Riyadi and Nugroho grew up in Java, a major art center in Indonesia, just a few years apart and attended the Indonesian Art Institute. They came of age after the 1997 Asian financial market crash. Subsequently, they differ from artists born just a decade before them. Rather than taking politics and social issues head on, their socio-political commentary is latent content.

We started with Riyadi’s In Fashion We Trust (2009). In it, a vibrating, slime-green teenaged boy sits in a Rayband-wearing skull. The skulls shades are cracked open from its bulging, vieny eyeballs. The kid is wearing new sneaks and a Kangol hat covered in reptilian scales. He is using his dismembered right hand to talk on a cell phone. Behind him is a cartoon-like dragon giving a peace sign and holding a digital camera. Tyler tells me that Riyadi, using comic book aesthetic (ubiquitous across Asia), is commenting on the dark side of popular fads and materialism. “Its a bit more dark, comic-like, but still making a commentary about society,” said Rollins. Often used in the background of his work, like in Under Attack (2009), are images of corn to symbolize consumerism and tree stumps that represent devastation.

Images of stumps are also used in Nugroho’s work, but whereas Riyadi’s are detailed and grainy illustrations, Nugroho’s stumps are simple and geometric. As a background pattern, Nugroho’s stumps evoke the traditional Indonesian craft of batik while criticizing urbanization’s decimation. Agama Manusia (Human Religion) #2 (2008) features a man dressed in traditional Islamic garb against a background of red stumps. In the center of the work is a diamond, representing prosperity. In his pocket next to his peacefully linked hands is a pair of scissors – hinting at the possibility of violence. Embroidered plus and minus signs line the body, referencing the Indonesian tradition of embroidery and binary ways of thinking in religious dogmas.

Indonesia is home to one of the highest populations of Muslims. The form of Islam practiced there is more moderate, incorporating traditional religions like Hinduism and Buddhism. Recently there have been conflicts with a rising group of Islamic fundamentalists who would like to purify how the religion is practiced. “It’s a very sensitive issue right now. I think it’s interesting to see artists dealing with it.
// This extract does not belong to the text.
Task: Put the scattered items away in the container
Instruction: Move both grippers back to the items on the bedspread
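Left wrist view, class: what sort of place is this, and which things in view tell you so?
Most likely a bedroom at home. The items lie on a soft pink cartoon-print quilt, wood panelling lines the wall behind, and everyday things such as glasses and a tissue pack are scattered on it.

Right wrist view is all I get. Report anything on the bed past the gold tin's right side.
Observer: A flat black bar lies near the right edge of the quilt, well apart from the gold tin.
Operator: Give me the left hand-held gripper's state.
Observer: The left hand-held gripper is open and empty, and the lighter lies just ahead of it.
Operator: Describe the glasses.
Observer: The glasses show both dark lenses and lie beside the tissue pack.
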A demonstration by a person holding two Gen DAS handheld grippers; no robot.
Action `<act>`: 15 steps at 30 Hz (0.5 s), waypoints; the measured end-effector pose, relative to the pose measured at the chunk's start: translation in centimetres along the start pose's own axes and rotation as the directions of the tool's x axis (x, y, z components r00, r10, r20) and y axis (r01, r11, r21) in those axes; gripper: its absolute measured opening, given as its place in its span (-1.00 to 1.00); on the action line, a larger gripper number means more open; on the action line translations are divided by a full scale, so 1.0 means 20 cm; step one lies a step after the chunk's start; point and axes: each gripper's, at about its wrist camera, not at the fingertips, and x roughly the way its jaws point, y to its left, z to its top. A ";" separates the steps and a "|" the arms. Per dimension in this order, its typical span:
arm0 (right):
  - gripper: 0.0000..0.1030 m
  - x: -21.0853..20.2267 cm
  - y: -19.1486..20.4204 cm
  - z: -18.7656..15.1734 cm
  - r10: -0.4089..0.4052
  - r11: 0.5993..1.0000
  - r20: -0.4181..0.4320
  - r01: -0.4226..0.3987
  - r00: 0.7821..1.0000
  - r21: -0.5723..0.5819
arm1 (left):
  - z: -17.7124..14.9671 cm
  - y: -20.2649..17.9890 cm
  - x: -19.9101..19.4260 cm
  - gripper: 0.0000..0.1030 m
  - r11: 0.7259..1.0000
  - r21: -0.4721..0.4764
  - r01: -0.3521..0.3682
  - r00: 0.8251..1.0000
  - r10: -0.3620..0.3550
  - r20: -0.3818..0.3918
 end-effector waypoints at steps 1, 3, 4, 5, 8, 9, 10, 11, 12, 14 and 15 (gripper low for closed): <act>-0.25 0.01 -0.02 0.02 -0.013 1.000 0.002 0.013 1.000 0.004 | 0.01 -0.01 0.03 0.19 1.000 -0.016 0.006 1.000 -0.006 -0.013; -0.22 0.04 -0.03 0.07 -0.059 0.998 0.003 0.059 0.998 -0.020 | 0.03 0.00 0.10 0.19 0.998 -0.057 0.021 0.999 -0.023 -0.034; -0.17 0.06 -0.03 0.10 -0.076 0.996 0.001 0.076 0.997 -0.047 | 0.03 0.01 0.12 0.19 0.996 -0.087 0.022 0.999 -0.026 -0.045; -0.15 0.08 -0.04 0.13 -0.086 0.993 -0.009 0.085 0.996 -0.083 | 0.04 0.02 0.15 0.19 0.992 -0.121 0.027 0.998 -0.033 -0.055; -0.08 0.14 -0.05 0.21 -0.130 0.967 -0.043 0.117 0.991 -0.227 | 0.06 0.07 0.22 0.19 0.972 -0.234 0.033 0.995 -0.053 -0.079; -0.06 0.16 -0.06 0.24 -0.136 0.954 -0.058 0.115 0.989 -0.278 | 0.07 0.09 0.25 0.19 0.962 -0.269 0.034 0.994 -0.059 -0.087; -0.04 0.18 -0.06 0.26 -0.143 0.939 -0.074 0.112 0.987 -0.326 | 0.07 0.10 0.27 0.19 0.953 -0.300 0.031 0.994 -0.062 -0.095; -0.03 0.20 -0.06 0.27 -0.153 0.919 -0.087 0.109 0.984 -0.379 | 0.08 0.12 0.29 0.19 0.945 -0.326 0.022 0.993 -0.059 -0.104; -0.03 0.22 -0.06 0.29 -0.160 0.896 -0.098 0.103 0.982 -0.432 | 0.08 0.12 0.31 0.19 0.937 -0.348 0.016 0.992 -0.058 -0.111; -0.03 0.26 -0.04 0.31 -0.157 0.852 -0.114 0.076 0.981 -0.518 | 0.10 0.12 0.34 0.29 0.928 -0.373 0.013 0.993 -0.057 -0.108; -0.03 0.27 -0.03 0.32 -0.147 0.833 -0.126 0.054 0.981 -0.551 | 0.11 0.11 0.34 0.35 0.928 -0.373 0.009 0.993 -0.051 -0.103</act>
People are naturally very curious about these issues but it’s dominated by the Middle East.”

Rollins hopes to show a different side of Islam in Indonesia and young Javian artists. Each uses a comic book aesthetic to portray the everyday occurrences of contemporary and traditional crossings. By pairing Nugroho with Riyadi, Rollins has captured the youth of Indonesia, their shared concerns, and their divergent expressions.

[caption id="attachment_2620" align="alignnone" width="560" caption="Tyler Rollins in front of a work by Eko Nugroho."][/caption]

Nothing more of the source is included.